I have a tiny spot next to my mailbox with no coverage from the sprinkler system. There is a rain bird 5000 rotor across the sidewalk. Anyone know of anything I could "bolt-on" to this rotor to cover this spot without tunneling under the sidewalk? It dies every summer due to my negligence :|


----------



## g-man (Jun 15, 2017)

I would just plant a flower / shrub with mulch.


----------



## ergray3 (Jun 2, 2020)

Yeah that's probably what's gonna happen haha


----------



## bernstem (Jan 16, 2018)

River rock and landscape fabric. If you really want grass, you can T a micro-spray off the corner 5000 head with a drip line tubing and probably run it between the sidewalk sections.


----------



## ken-n-nancy (Jul 25, 2017)

ergray3 said:


> I have a tiny spot next to my mailbox with no coverage from the sprinkler system. ...
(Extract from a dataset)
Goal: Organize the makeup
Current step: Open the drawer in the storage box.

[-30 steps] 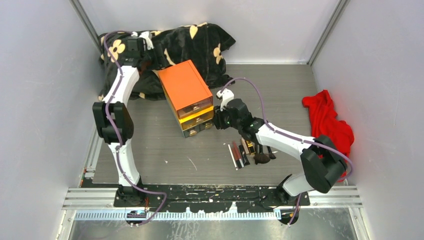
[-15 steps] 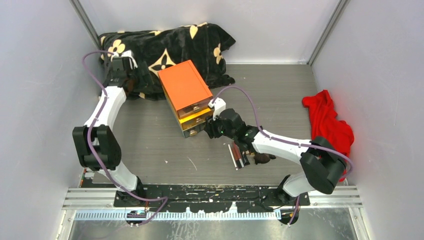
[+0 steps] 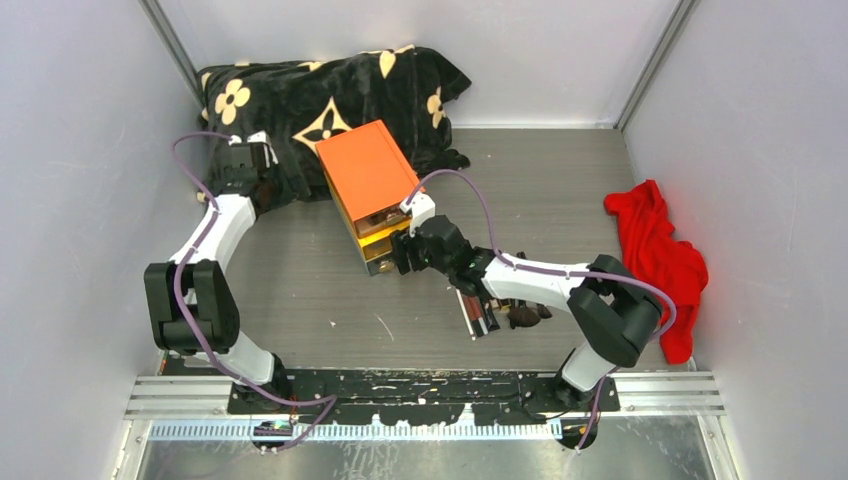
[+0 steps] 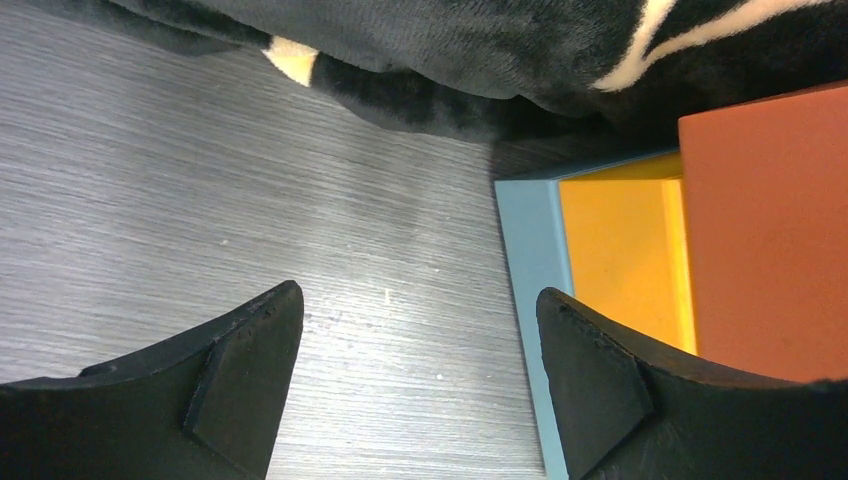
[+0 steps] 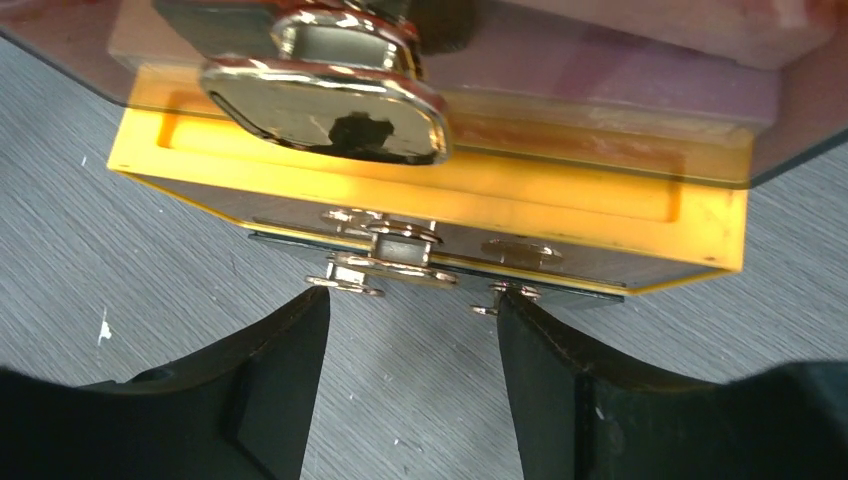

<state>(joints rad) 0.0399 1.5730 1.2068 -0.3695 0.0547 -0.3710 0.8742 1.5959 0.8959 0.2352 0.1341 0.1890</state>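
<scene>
Grey wood-grain table (image 3: 300, 290) fills a white-walled cell. At its 11 o'clock lies a black plush blanket with cream flowers (image 3: 330, 90), and at 3 o'clock a crumpled red cloth (image 3: 655, 250). Near the centre stands an orange-topped box with clear drawers (image 3: 368, 170).

The makeup (image 3: 490, 312), slim black and red sticks laid side by side with a fluffy brown brush head, rests on the table at 5 o'clock from the box, partly under the right arm.

The left gripper (image 4: 420, 320) hangs released at the box's 9 o'clock. The right gripper (image 5: 410, 310) is spread, empty, and faces the gold drawer handle (image 5: 385, 265).
</scene>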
Yeah, that spot looks like quite the challenge.



bernstem said:


> River rock and landscape fabric. ...


The above is what I'd suggest. I'd dig out the soil to a depth of at least 6", put some landscaping fabric in the bottom, and fill it with at least 6" of rocks of no less than about 1.5" - 2.0" size. Very small rocks will tend to accumulate organic debris in the top inch or so, which will then be a place for weeds to grow. Larger rocks allow blown-in debris to get washed on down to the bottom, where it is far enough away from the surface that most weeds will die from lack of light before growing out to the open.



g-man said:


> I would just plant a flower / shrub with mulch.


A flower would definitely look nicer, but is still likely to require occasional watering during the summer.


----------



## penright (Apr 6, 2020)

I ran across this thread looking for any tricks on how to irrigate around mailboxes.
Kind of late, but I thought I would post this in case someone else comes across the thread.

Tunneling under that sidewalk is not that hard. Orbit makes what it calls a "Walkway Tunnel Kit". Basically, it is two pieces that connect to 3/4" PVC pipe. The part number is 53333N. You can find it everywhere online and in box stores.
https://www.orbitonline.com/products/walkway-tunnel-kit?_pos=1&_psq=tunnel&_ss=e&_v=1.0

One end accepts the garden hose and the other is a nozzle. I have used it to get low-voltage wires under a driveway that is 25 feet wide. I had to do it twice. Now that was a lot of work and luck. The longer the run the more chance the PVC pipe can make a turn. For those two runs, it took me 7 tries and I had to abandon one pipe. I've done 15' foot runs without too many issues. That 4 foot should be a snap. After you fish the 3/4" just cut the ends off and now you have a conduit for the 1/4" tubing or in my case low voltage wire. I think it was intended to plumb water to it, so far I have not used it that way. 
One tip, have something solid, I used a metal shelf, but a piece of plywood should work. There is lots of water and it can get soggy around where you are working. Now, this was a long distance and took some time with the water running. A 4' length should not be near as bad.  One more tip, get you a couple of 3/4" glue unions. You can add joints if needed. When done you can push the pipe through as far as possible then cut it where you want. You can then reuse the hose adapter and nozzle again.


----------



## ergray3 (Jun 2, 2020)

Wow thank you for the thoughtful reply. I ended up taping into the zone on the far side of the mailbox in the hell strip (not pictured) . There is about a 2 inch wide strip of dirt between the front of the mailbox brick and the street curb. I dug that out, and ran about 10 feet of 1/2 funny pipe and put a pop up with a square small area head on it from rain bird. I was worried about pressure from that length of narrow pipe but honestly it still has more than it needs for that ~1.5sqft spot. It has survived the summer for the first time this year and it's been a bad summer at that!


----------